May 9, 2009 | by Daniel Eisenberg, M.D.

Jewish perspectives on living wills and issues regarding nutrition and hydration in the terminally ill patient.

My previous article explained why Jewish law condemns the removal of Terry Schiavo's feeding tube. But that does not imply that treatment must always be provided in every case. The Terry Schiavo case is particularly egregious because the main proponent of removing her feeding tube is her husband, who serves as a very poor surrogate for her. He has far too many conflicts of interest, both monetary (a large malpractice settlement) and personal (he is living with a girlfriend whom he cannot marry as long as Terri is alive) to be trusted to protect her best interests.

The question arises, were she to have had a living will clearly spelling out her desires in case of incapacitation, would that change how Jewish law (Halacha) approaches her case? Additionally, are there any patients for whom provision of nutrition, hydration, and oxygen is not required?


In many states, every patient admitted to a hospital must be offered the option of filling out "advanced directives," commonly know as a living will, indicating their medical wishes in case the patient is not competent to express their desires at a future time.

If the patient has not indicated his wishes in advance, someone else will and that person may not be someone whose choices the patient would accept.

A patient may also choose to execute a durable power of attorney, indicating to whom they would like to transfer legal authority to make medical decisions for them in case of incapacitation.

While Judaism may not have encouraged the proliferation of living wills and durable powers of attorney, it has come to terms with them and recognizes the opportunity that these documents offer to have Jewish law applied in end of life situations. The most direct argument for advanced directives is the recognition that if the patient has not indicated his wishes in advance, someone else will and that person may not be someone whose choices the patient would accept.
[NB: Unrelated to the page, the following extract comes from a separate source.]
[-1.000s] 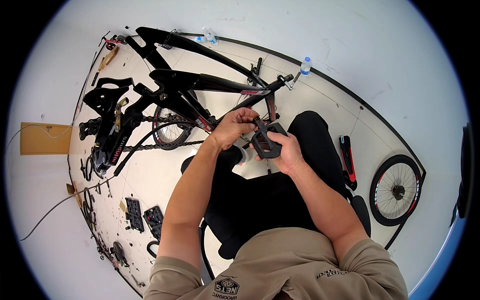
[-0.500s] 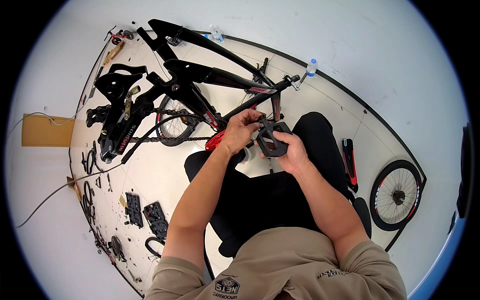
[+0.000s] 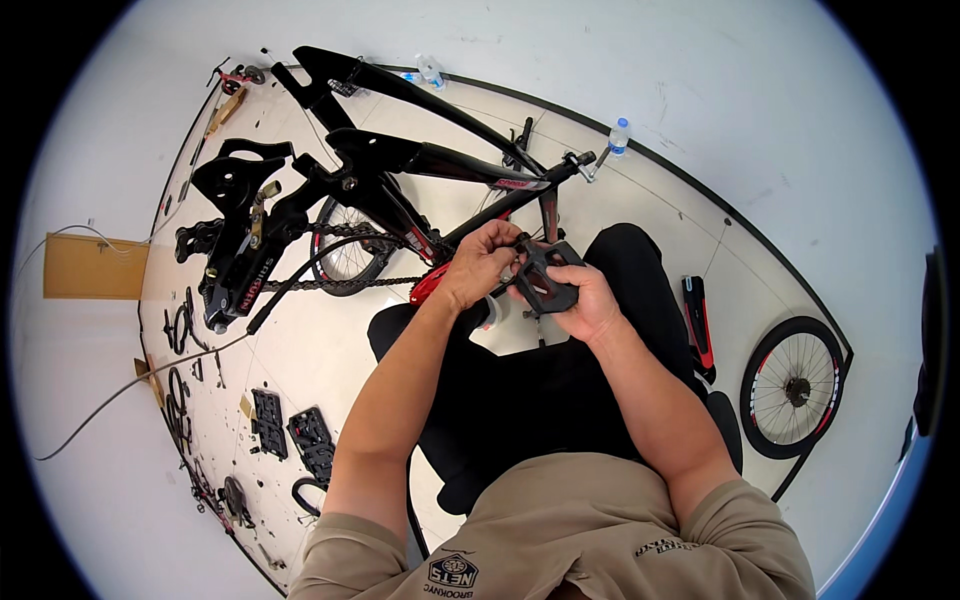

Both the Agudath Israel and the Rabbinical Council of America have drafted model living wills and powers of attorney that are intended to meet the needs of the Torah-sensitive Jew. It is important to understand that advanced directives do not intrinsically require lack of treatment in cases of medical emergency. While one may legally choose to refuse life-sustaining treatment in cases of critical illness, one is also free to mandate that "everything" be tried. The Jewish person contemplating using a power of attorney may name their Rabbi as their legal proxy, ensuring that any issues of Jewish law will be dealt with appropriately.

The crucial issue involved with a living will is whether the Torah grants the Jew the autonomy to refuse treatment. Rabbi Moshe Feinstein, a leading a halachic authority from the previous generation, clearly allows the terminally ill patient in intractable pain to refuse life-prolonging treatment that will neither cure him nor relieve his pain. Surely, such a patient may refuse resuscitation or intubation if he so chooses. A non-terminally ill patient may refuse treatment if the proposed therapy is sufficiently dangerous or unproven.

Regarding the durable power of attorney, we may gain insight from a different responsum. Rabbi Feinstein states that if a pain-stricken terminally ill patient were to develop a second illness for which there is a cure (such as a pneumonia in a terminal cancer patient), he may refuse treatment. If the patient would prefer to die, it would be "proper not to treat him in any manner that would prolong the dying process," such as treating the second illness. Nevertheless, Rabbi Feinstein writes, this is a decision that the patient must make. He states that if the patient is incompetent, the doctor should consult the family regarding treatment, since they are closest to the patient.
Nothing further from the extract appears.